Responding to a global recession, Motorola Inc. said Wednesday it will freeze its pension plan and employee salaries, suspend matching 401(k) contributions and cut the pay of top executives.

Just two months ago, Motorola (MOT) said it would eliminate 3,000 jobs in a move to reduce costs by $800 million. The company said its latest steps would help it save an unspecified amount of cash, which the brokerage Morgan Keegan estimated could reach as much as $100 million.

"The sustained downturn in the global economy requires that we take these difficult but necessary steps," co-Chief Executives Greg Brown and Sanjay Jha said in a statement. For their own part, Brown and Jha have volunteered to accept a 25% salary reduction in 2009. Both have a base salary of $1.2 million.

With the handset unit continuing to bleed cash, Motorola was planning to spin the division off into a separate company and focus on its remaining two businesses, which focus on home entertainment and emergency-response communications. Those plans have been scrapped for now given the lack of interest by investors.
Motorola In Deep Trouble

Motorola is in deep trouble but it does not seem to be terminal, at least not yet. A quick check on Yahoo Finance shows that Motorola has about $7 Billion in cash. Its burn rate from the latest Third Quarter 10-Q is $397 million. That's a lot but it does not seem fatal. However, the 4th quarter is likely to be a complete disaster and this assessment can easily change.
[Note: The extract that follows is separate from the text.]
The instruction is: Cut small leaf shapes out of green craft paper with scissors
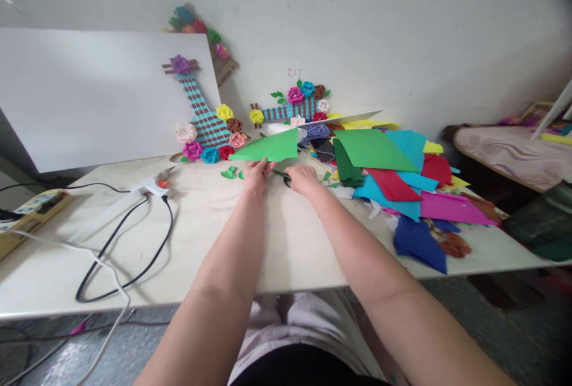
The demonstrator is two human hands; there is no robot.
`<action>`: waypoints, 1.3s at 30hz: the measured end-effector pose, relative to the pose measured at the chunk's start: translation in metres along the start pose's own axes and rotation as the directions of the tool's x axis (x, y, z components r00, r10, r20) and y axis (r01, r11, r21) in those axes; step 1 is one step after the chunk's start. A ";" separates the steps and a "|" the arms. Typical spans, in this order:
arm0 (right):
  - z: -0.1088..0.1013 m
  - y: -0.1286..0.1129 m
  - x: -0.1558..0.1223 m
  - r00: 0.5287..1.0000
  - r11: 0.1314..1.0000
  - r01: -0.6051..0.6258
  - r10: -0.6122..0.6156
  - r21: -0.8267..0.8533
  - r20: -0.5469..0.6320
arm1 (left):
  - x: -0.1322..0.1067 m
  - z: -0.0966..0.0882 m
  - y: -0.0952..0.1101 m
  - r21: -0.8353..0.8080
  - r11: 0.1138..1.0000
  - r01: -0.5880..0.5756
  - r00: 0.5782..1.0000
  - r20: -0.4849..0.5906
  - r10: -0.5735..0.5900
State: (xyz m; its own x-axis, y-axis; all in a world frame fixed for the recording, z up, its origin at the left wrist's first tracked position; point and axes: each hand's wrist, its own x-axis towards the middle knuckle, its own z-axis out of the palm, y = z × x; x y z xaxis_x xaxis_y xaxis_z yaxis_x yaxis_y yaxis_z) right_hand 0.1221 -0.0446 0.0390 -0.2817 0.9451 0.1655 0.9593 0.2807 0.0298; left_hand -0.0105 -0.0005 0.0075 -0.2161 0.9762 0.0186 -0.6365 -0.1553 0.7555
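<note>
My left hand (258,173) pinches the near edge of a green paper sheet (270,145), which is lifted at a slant above the table. In my right hand (302,179) is a pair of dark-handled scissors (286,179), its fingers closed around the handles. The blades point left, toward the paper's lower edge beside my left hand; whether they touch the paper I cannot tell. Several small green paper leaves (229,173) lie on the table just left of my left hand.
Coloured sheets (388,186) pile up at the right. A glue gun (154,184) with a looped black cord lies left, near a power strip (38,213). Two flower-trimmed guitar shapes (208,127) stand at the back, by a white board (102,94). Blue yarn (316,132) sits behind the scissors.
</note>
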 end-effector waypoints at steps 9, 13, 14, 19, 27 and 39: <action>0.000 0.010 0.001 0.996 0.992 -0.094 0.094 0.089 0.012 | 0.002 -0.002 0.001 0.046 0.999 -0.029 0.999 -0.023 0.031; -0.001 0.019 0.003 0.984 0.964 -0.160 0.140 0.210 0.108 | 0.008 -0.005 -0.003 0.030 0.997 -0.074 0.997 -0.009 0.074; -0.001 0.021 0.003 0.978 0.949 -0.182 0.146 0.259 0.151 | 0.009 -0.006 -0.004 0.019 0.996 -0.085 0.996 -0.007 0.086; 0.007 0.038 0.005 0.954 0.834 -0.197 0.042 0.516 0.296 | 0.010 -0.005 -0.004 -0.010 0.996 -0.088 0.996 -0.021 0.088; 0.009 0.066 0.003 0.897 0.651 -0.171 -0.207 0.740 0.390 | 0.011 -0.007 -0.004 -0.074 0.996 -0.050 0.999 -0.024 0.048; 0.001 0.059 -0.004 0.915 0.468 -0.207 -0.217 0.859 0.339 | 0.004 0.003 -0.001 -0.139 0.989 0.052 0.998 -0.017 -0.055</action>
State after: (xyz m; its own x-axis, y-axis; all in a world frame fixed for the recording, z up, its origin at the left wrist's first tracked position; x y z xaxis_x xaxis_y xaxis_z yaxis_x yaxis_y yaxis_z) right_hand 0.1795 -0.0322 0.0395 -0.4720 0.8611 -0.1891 0.4919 0.0793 -0.8670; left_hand -0.0086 0.0038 0.0085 -0.1935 0.9805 -0.0345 -0.7437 -0.1237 0.6570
Indeed, freezing salaries and pension plans is a sure sign that 4th quarter results are going to be miserable. Just as GM should have gotten rid of the Hummer and GMAC, Motorola held on far too long to some questionable operations. Those operations are not going to fetch much of anything now.

Hewlett-Packard Said to Be Freezing Pay to Cut Costs

Earlier this month Hewlett-Packard Said to Be Freezing Pay to Cut Costs.
Hewlett-Packard Co., the world’s largest personal-computer maker, is freezing salaries as part of Chief Executive Officer Mark Hurd’s efforts to contain costs, people familiar with the plan said.
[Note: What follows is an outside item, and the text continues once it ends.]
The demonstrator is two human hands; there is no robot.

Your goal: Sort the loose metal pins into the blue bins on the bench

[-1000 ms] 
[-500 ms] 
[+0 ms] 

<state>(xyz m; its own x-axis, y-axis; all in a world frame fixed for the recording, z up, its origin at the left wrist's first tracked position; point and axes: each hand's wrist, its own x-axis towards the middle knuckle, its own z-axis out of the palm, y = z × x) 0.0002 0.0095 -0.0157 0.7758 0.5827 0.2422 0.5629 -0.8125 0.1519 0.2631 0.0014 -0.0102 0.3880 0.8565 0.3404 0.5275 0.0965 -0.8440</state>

Employees have been notified by e-mail that they won’t receive a salary increase in fiscal 2009, which began in November, according to two people who asked not to be identified because the message was confidential. The only exceptions will be in countries where pay freezes are illegal, the two people said.
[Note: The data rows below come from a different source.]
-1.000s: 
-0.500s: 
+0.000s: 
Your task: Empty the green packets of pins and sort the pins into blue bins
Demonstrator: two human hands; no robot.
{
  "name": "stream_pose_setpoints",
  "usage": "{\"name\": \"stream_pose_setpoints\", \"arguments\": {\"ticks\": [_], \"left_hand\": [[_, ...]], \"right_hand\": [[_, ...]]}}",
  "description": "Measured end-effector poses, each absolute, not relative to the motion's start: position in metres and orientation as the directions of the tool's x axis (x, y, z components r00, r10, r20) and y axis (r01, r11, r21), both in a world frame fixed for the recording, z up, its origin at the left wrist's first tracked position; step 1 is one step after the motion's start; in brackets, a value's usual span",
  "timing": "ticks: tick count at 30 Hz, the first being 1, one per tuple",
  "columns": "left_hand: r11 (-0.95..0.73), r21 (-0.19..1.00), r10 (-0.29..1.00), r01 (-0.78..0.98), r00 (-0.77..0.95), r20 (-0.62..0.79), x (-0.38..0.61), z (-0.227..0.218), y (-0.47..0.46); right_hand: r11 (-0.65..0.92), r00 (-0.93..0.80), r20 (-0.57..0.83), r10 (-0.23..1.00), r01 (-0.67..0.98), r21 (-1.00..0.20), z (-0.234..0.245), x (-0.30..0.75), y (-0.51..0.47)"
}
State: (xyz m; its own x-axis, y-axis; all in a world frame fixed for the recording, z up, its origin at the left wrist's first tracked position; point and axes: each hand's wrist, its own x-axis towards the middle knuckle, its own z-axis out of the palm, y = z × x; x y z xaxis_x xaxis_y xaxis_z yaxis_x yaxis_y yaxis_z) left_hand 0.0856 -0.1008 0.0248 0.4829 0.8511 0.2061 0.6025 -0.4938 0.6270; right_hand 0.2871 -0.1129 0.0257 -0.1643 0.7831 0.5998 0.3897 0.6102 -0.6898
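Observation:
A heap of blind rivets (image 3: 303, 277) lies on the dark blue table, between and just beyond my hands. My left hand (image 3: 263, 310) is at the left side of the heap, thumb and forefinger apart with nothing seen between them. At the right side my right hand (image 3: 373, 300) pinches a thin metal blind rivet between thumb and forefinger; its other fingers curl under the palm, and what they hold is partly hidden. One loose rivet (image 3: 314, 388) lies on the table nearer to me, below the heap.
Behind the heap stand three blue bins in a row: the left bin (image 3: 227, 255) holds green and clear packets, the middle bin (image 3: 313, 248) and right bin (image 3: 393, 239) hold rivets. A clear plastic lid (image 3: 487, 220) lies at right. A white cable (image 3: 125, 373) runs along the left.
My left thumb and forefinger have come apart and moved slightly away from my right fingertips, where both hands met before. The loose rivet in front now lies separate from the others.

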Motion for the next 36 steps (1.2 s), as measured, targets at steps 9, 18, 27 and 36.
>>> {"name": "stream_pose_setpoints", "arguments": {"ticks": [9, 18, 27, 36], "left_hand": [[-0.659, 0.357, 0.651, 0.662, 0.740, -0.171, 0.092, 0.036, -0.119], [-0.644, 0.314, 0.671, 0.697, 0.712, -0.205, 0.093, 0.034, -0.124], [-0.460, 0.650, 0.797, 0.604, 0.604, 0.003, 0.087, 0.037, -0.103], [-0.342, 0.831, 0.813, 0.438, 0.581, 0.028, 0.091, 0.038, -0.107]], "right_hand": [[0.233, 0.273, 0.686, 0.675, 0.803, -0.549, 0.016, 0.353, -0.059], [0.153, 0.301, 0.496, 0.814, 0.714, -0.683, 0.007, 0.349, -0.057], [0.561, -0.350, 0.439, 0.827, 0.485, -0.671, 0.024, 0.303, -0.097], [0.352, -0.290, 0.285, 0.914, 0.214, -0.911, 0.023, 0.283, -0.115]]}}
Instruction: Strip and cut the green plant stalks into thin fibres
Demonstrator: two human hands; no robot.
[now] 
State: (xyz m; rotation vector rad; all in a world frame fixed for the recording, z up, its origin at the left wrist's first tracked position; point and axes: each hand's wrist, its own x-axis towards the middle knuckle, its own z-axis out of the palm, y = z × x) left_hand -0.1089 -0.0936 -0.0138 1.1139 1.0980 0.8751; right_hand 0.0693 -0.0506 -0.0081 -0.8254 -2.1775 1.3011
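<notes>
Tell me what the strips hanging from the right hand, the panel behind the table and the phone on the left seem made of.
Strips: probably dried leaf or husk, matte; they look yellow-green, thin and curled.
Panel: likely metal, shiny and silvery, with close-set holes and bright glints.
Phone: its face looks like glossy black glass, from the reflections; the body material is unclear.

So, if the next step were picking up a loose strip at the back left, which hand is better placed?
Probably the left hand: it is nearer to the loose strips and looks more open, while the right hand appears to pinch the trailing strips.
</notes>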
Hurd has cut jobs, closed offices and merged data centers to lift profit, even as he expands through acquisitions. Hewlett- Packard also is limiting travel, curtailing hiring and eliminating “favorite science projects” to save on research costs in 2009, Chief Financial Officer Cathie Lesjak said last month on a conference call.

Hewlett-Packard, which has 320,000 employees, declined to confirm the salary freeze. “In this difficult macroeconomic environment, we believe it is prudent and responsible to reduce costs where possible,” said spokeswoman Emma McCulloch. “H-P has a longstanding and disciplined approach to managing costs in order to invest in the company’s growth.”
Beyond Manufacturing

This post may seem like it's about Motorola and HP. It's not. It's not about manufacturing or electronics either. It's about rising layoffs, salary freezes, and the death of benefit plans on a massive scale in the year ahead.

Think health care is immune? Think again. Here is a an email from Cynthia writing about hospitals in Rio Rancho, New Mexico.

One of the large local hospitals has told it employees NO raises for next year. The hospital is getting creamed by having to treat so many new people who have no insurance and no jobs. My neighbor's daughter is an ER physician and told her father yesterday that there will be no raises next year. This afternoon she is attending an emergency meeting on the hospital's finances.

Expect to hear about thousands of such occurrences in 2009. Few if any sectors will go unscathed. Those who have a job are going to find their dollar going farther, but another 2 million are going to find themselves jobless.

Deflation continues to pick up steam. Frozen wages is proof enough.